> [TO DO] All records are to be printed again exactly as they appear.

> [Recorded data]

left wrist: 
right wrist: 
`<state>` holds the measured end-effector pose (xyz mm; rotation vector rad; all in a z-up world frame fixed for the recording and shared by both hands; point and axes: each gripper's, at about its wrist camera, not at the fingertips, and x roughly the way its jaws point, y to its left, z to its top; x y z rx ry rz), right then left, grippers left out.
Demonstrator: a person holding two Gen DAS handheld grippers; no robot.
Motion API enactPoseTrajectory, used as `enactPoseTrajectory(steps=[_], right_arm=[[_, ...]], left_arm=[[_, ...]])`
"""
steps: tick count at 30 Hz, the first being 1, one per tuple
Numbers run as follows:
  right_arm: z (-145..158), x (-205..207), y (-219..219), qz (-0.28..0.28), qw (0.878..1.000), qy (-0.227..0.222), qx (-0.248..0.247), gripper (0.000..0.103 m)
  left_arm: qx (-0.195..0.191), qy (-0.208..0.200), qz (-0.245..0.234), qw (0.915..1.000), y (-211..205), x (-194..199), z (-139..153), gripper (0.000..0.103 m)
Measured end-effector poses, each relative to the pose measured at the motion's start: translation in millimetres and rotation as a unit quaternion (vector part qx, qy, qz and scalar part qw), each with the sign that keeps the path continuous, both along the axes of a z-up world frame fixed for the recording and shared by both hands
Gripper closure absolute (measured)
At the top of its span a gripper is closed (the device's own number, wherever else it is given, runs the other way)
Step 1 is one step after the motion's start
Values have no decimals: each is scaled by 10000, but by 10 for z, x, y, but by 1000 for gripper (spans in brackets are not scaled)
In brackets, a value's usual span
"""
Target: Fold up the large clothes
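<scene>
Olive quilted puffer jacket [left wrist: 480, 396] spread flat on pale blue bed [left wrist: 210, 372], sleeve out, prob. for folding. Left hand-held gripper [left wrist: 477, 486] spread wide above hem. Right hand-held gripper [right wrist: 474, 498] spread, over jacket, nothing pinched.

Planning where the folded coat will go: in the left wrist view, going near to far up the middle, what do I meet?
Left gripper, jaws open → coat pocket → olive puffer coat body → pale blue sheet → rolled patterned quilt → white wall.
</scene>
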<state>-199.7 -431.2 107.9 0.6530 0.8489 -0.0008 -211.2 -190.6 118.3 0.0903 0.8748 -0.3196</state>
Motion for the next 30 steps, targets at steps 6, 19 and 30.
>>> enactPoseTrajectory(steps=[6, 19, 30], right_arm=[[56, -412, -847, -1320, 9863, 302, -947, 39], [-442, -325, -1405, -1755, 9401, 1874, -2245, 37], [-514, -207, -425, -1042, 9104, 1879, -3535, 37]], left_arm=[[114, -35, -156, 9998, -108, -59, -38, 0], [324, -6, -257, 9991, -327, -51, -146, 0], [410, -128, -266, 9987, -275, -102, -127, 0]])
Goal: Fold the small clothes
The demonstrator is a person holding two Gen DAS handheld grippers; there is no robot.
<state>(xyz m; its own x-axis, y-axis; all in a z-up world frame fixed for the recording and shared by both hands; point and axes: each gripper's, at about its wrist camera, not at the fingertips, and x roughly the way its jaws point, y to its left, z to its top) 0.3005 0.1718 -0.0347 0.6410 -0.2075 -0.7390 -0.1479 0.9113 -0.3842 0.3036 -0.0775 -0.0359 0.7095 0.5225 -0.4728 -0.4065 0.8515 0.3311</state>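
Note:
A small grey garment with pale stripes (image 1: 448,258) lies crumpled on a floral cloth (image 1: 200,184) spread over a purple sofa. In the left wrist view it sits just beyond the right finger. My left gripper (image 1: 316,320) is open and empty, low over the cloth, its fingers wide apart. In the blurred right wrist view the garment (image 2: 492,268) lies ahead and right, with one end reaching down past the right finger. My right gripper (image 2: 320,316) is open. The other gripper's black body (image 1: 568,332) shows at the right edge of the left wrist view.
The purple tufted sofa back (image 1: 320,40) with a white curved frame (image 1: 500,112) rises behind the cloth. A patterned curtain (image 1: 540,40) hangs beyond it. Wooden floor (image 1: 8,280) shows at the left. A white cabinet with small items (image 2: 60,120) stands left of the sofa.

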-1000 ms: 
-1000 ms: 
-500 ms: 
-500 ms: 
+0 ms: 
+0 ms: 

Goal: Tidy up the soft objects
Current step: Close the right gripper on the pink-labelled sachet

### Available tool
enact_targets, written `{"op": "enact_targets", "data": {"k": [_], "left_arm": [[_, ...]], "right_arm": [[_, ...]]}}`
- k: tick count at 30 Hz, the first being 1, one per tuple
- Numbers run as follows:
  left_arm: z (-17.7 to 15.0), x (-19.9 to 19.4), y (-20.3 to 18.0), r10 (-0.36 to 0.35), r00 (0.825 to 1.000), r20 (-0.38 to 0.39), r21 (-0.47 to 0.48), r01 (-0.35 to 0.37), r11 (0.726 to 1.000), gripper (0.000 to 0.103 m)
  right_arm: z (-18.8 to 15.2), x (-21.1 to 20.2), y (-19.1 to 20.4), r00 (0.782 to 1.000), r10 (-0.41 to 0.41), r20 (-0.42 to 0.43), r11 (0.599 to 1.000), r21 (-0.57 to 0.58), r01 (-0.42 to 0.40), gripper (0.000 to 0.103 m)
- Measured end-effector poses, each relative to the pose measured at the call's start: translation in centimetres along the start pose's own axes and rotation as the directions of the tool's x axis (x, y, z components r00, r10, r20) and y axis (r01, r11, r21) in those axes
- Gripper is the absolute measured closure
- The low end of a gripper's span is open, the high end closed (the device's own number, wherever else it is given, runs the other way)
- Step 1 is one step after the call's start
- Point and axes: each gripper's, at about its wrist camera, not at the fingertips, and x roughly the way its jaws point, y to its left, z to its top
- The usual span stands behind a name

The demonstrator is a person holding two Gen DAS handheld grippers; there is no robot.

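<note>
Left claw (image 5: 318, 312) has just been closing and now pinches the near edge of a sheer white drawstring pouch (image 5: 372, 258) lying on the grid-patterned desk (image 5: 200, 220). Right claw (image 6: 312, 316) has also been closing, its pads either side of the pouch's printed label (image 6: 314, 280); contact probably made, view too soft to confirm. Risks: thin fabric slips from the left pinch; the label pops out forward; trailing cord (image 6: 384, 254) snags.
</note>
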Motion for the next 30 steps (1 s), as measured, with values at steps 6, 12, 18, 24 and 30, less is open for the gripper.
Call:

> [WRITTEN SOLUTION]
left wrist: 
right wrist: 
`<state>` holds the measured end-effector pose (xyz mm; rotation vector rad; all in a z-up world frame fixed for the recording and shared by both hands; point and axes: each gripper's, at about its wrist camera, not at the fingertips, and x roughly the way its jaws point, y to its left, z to its top; x y z rx ry rz), right then left, grippers left out.
Demonstrator: a person holding two Gen DAS handheld grippers; no robot.
Motion API enactPoseTrajectory, used as `enactPoseTrajectory(steps=[_], right_arm=[[_, ...]], left_arm=[[_, ...]])`
"""
steps: tick count at 30 Hz, the first being 1, one per tuple
Numbers run as follows:
  right_arm: z (-145..158), x (-205..207), y (-219..219), qz (-0.28..0.28), qw (0.878..1.000), qy (-0.227..0.222), qx (-0.248..0.247), gripper (0.000..0.103 m)
  left_arm: qx (-0.195..0.191), qy (-0.208..0.200), qz (-0.245..0.234), qw (0.915..1.000), y (-211..205), x (-194..199), z (-139..153), gripper (0.000..0.103 m)
Measured end-effector poses, each relative to the pose measured at the motion's start: translation in millimetres and rotation as a unit quaternion (vector part qx, qy, qz and scalar part qw), each with the sign that keeps the path continuous, both along the axes of a z-up world frame fixed for the recording and shared by both hands
Gripper closure absolute (measured)
At the top of its span a gripper is closed (the device's own number, wherever else it is given, runs the other way)
Step 1 is one step after the motion's start
Values have no decimals: each is scaled by 10000, but by 10 for z, x, y, but by 1000 for gripper (spans in brackets are not scaled)
In brackets, a value's usual span
"""
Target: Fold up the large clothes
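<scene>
Olive quilted puffer jacket [left wrist: 480, 396] spread flat on pale blue bed [left wrist: 210, 372], sleeve out, prob. for folding. Left hand-held gripper [left wrist: 477, 486] spread wide above hem. Right hand-held gripper [right wrist: 474, 498] spread, over jacket, nothing pinched.

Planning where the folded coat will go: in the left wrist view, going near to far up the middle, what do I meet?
Left gripper, jaws open → coat pocket → olive puffer coat body → pale blue sheet → rolled patterned quilt → white wall.
</scene>
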<state>-199.7 -431.2 107.9 0.6530 0.8489 -0.0008 -211.2 -190.6 118.3 0.0903 0.8748 -0.3196</state>
Motion for the next 30 steps, targets at steps 6, 19 and 30.
>>> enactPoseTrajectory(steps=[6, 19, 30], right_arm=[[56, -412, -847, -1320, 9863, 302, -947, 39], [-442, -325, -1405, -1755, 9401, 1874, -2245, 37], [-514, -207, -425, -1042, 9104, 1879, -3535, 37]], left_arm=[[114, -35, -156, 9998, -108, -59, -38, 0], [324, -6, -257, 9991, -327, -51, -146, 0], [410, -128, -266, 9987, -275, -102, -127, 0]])
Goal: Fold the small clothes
The demonstrator is a person holding two Gen DAS handheld grippers; there is no robot.
<state>(xyz m; its own x-axis, y-axis; all in a z-up world frame fixed for the recording and shared by both hands; point and axes: each gripper's, at about its wrist camera, not at the fingertips, and x roughly the way its jaws point, y to its left, z to its top) 0.3005 0.1718 -0.0347 0.6410 -0.2075 -0.7390 -0.1479 0.9113 -0.3842 0.3036 -0.0775 -0.0359 0.7095 0.5225 -0.4728 -0.4065 0.8515 0.3311</state>
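Note:
A small grey garment with pale stripes (image 1: 448,258) lies crumpled on a floral cloth (image 1: 200,184) spread over a purple sofa. In the left wrist view it sits just beyond the right finger. My left gripper (image 1: 316,320) is open and empty, low over the cloth, its fingers wide apart. In the blurred right wrist view the garment (image 2: 492,268) lies ahead and right, with one end reaching down past the right finger. My right gripper (image 2: 320,316) is open. The other gripper's black body (image 1: 568,332) shows at the right edge of the left wrist view.
The purple tufted sofa back (image 1: 320,40) with a white curved frame (image 1: 500,112) rises behind the cloth. A patterned curtain (image 1: 540,40) hangs beyond it. Wooden floor (image 1: 8,280) shows at the left. A white cabinet with small items (image 2: 60,120) stands left of the sofa.
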
-1000 ms: 
-1000 ms: 
-500 ms: 
-500 ms: 
+0 ms: 
+0 ms: 

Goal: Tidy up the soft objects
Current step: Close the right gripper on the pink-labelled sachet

### Available tool
enact_targets, written `{"op": "enact_targets", "data": {"k": [_], "left_arm": [[_, ...]], "right_arm": [[_, ...]]}}`
- k: tick count at 30 Hz, the first being 1, one per tuple
- Numbers run as follows:
  left_arm: z (-17.7 to 15.0), x (-19.9 to 19.4), y (-20.3 to 18.0), r10 (-0.36 to 0.35), r00 (0.825 to 1.000), r20 (-0.38 to 0.39), r21 (-0.47 to 0.48), r01 (-0.35 to 0.37), r11 (0.726 to 1.000), gripper (0.000 to 0.103 m)
  right_arm: z (-18.8 to 15.2), x (-21.1 to 20.2), y (-19.1 to 20.4), r00 (0.782 to 1.000), r10 (-0.41 to 0.41), r20 (-0.42 to 0.43), r11 (0.599 to 1.000), r21 (-0.57 to 0.58), r01 (-0.42 to 0.40), gripper (0.000 to 0.103 m)
- Measured end-effector poses, each relative to the pose measured at the call's start: translation in centimetres along the start pose's own axes and rotation as the directions of the tool's x axis (x, y, z components r00, r10, r20) and y axis (r01, r11, r21) in those axes
- Gripper is the absolute measured closure
- The low end of a gripper's span is open, the high end closed (the device's own number, wherever else it is given, runs the other way)
- Step 1 is one step after the call's start
- Point and axes: each gripper's, at about its wrist camera, not at the fingertips, and x roughly the way its jaws point, y to its left, z to its top
- The usual span stands behind a name

The demonstrator is a person holding two Gen DAS handheld grippers; there is no robot.

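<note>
Left claw (image 5: 318, 312) has just been closing and now pinches the near edge of a sheer white drawstring pouch (image 5: 372, 258) lying on the grid-patterned desk (image 5: 200, 220). Right claw (image 6: 312, 316) has also been closing, its pads either side of the pouch's printed label (image 6: 314, 280); contact probably made, view too soft to confirm. Risks: thin fabric slips from the left pinch; the label pops out forward; trailing cord (image 6: 384, 254) snags.
</note>
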Motion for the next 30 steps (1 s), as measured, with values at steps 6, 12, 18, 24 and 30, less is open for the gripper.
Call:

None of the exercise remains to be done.